Music Rhythmic Analysis

 

This project encompasses multiple research papers, each addressing issues related to music rhythmic analysis. This post provides an overview of each paper, as outlined below:

 

1-     Don't Look Back: An Online Beat Tracking Method Using RNN and Enhanced Particle Filtering

2-     BeatNet: CRNN and Particle Filtering for Online Joint Beat Downbeat and Meter Tracking

3-     A Novel 1D State Space for Efficient Music Rhythmic Analysis

4-     Singing Beat Tracking With Self-supervised Front-end and Linear Transformers

5-     SingNet: A Real-Time Singing Voice Beat and Downbeat Tracking System

6-     BeatNet+: Real-Time Rhythmic Analysis for Diverse Music Audio (Under Process)

 

Don't Look Back: An Online Beat Tracking Method Using RNN and Enhanced Particle Filtering:

Problem:

Online beat tracking (OBT) presents challenges due to the inaccessibility of future data and the necessity for real-time inference.

Approach:

Our proposed solution, Don't Look Back! (DLB), optimizes OBT efficiency.
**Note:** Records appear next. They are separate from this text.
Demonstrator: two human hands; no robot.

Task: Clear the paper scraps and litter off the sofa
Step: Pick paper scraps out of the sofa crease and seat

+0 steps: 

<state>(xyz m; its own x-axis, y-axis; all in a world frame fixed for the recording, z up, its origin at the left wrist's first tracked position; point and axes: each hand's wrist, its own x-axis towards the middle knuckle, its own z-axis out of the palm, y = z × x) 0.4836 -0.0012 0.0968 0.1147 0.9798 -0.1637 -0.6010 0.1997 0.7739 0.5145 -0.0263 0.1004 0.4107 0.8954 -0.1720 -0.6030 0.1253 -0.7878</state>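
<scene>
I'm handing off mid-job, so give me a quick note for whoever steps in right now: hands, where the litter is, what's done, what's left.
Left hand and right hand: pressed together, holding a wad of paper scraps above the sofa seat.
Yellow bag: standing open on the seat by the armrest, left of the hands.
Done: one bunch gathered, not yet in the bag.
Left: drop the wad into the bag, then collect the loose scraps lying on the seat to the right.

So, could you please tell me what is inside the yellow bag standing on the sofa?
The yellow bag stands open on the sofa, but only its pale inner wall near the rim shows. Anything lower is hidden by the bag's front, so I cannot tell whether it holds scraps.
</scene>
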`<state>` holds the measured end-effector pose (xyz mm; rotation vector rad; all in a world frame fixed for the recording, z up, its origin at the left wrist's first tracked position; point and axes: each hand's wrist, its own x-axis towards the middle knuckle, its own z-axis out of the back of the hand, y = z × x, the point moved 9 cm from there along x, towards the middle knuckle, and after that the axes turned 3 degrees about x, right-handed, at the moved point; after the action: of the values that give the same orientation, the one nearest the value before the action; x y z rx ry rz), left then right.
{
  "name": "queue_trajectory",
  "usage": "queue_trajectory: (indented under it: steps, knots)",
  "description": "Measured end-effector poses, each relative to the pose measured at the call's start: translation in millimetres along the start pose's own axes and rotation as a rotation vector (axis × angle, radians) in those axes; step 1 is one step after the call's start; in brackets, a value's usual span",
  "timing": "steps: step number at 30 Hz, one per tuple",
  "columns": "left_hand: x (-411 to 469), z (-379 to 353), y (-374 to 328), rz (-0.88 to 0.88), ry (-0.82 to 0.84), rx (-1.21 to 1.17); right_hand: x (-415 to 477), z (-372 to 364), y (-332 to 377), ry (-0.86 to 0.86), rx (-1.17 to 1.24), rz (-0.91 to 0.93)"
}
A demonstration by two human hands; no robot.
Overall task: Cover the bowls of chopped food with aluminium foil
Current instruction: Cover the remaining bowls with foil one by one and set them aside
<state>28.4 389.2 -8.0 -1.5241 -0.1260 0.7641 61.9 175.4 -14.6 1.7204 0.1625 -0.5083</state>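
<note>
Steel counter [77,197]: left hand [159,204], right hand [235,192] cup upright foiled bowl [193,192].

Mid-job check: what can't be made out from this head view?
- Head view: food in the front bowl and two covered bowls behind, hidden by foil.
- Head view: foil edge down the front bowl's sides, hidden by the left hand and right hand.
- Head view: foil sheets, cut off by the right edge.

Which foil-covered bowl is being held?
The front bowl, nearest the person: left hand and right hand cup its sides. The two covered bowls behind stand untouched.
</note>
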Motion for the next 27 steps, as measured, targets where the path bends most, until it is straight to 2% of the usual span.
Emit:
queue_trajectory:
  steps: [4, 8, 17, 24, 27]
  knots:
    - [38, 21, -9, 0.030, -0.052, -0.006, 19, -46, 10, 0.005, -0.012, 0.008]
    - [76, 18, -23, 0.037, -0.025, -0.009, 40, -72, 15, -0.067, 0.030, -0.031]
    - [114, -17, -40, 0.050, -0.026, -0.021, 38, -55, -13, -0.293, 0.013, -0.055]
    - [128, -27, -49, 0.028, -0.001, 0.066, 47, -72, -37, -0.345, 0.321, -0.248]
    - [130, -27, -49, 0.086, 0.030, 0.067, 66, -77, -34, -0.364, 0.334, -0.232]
DLB leverages a unidirectional RNN and an enhanced Monte-Carlo localization model, using current time frame activations for beat position inference.

 

Fig. 1: Don't Look Back Model Overview Including Preprocessing, RNN and Particle Filtering Blocks

 

 

Fig. 2: Don't Look Back PF Inference Process: (a) Random particle initialization (b) Beat-boundary particles gain weight; others discarded with strong beat activation. (c) Particles Proceed forward. (d) Surviving the swarm with correct tempo and phase. Blue line: particle median Inferred  positions.

 

Results:

DLB significantly improves beat tracking accuracy over state-of-the-art OBT methods, yielding a similar performance to offline methods.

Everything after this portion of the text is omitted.